Secondly is to ensure the independence of C20 as a stakeholder and as government’s partner for G20 presidency. This element of independence is crucial as the C20 position is not for a decoration of civil societies to support government’s development agenda, but as a collector of peer pressure to control the discourse and realisation of world leaders’ commitment in the multilateral forum. This independence element is essential in distinguishing the work done by the C20 versus the G20. Both technical and substantial independence, carried out by C20 Indonesia is a precedent established since the first C20 in South Korea, in its capacity as an expert, collector of government commitments, translator of various complexes issues through simple language, balancing and collaboration partners.

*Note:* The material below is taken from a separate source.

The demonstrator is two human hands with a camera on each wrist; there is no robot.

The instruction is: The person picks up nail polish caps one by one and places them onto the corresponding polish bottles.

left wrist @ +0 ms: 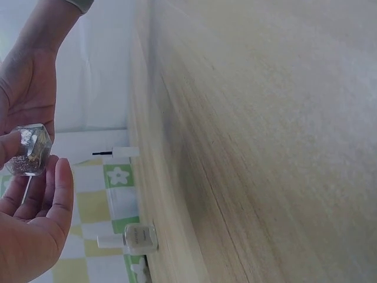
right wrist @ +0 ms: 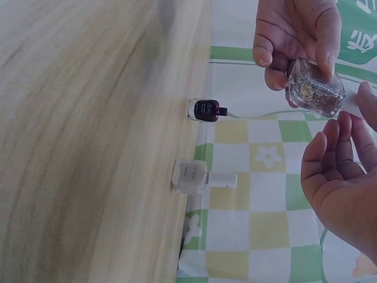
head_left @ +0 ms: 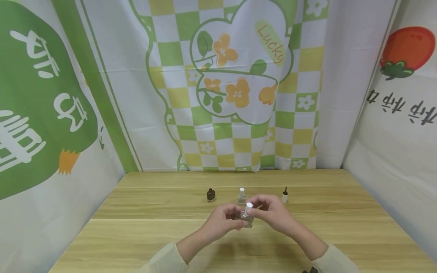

Lastly, is the commitment to ensure consistency between the statements and actions of the state holding the G20 presidency. During Indonesia’s presidency to the G20 this year, there have been incidents that reaffirmed gaps of implementation in the commitment to protect civil space. Ahead of the summit, several violations of civil space were experienced by activists and other civil society actors. Starting from the prohibition of climate campaign activities to the persecution by parties suspected of being police officials on civil society consolidation activities in Bali. Indonesian government also using the mobility restriction policy made during the pandemic to limit the space for community movement under the pretext of maintaining the conduciveness of the G20 Summit.
These events occurred when Indonesia assumed the presidency of the G20 and shows the absence of the government’s will to translate the commitment of improving welfare and enabling democracy, which actually the goal of the G20. Further, it is also the G20 commitment to recognise the importance of protecting civil liberties as the main elements of the administration of democratic country. As long as civic freedoms are not given equal treatment and recognition by government like any other priority issue, the discourse on global economic recovery raised in the 2022 G20 forum will only be remembered as elitist jargon with no sustainability and support for human rights ideas’.
Deriving from above elaboration, the Indonesian Civic Space C20 Sub-Working Group expressed its stance as follows:
- Strongly condemn the excessive security measures of Indonesian police officers towards civil society and the implementation of policy that restricting community mobility under the pretext of securing the G20 event.
- Urge the next G20 and C20 presidencies in India to ensure the sustainability of the civic space working group status as an embodiment of affirmative policy in responding to the shrinking civic space globally;
- Urge the independence of the C20 modality in carrying out its role as a G20 partner in the next presidency, as well as stressing the importance of ongoing coordination to synergise the initiative to protect and expand the civic space between the C20 with C7; and
- Demand consistency of protection and expansion of civil society space for G20 member countries in carrying out policies. In order to carry out its roles, C20 must be facilitated to function as monitoring and evaluation of the commitments that have been made and built together.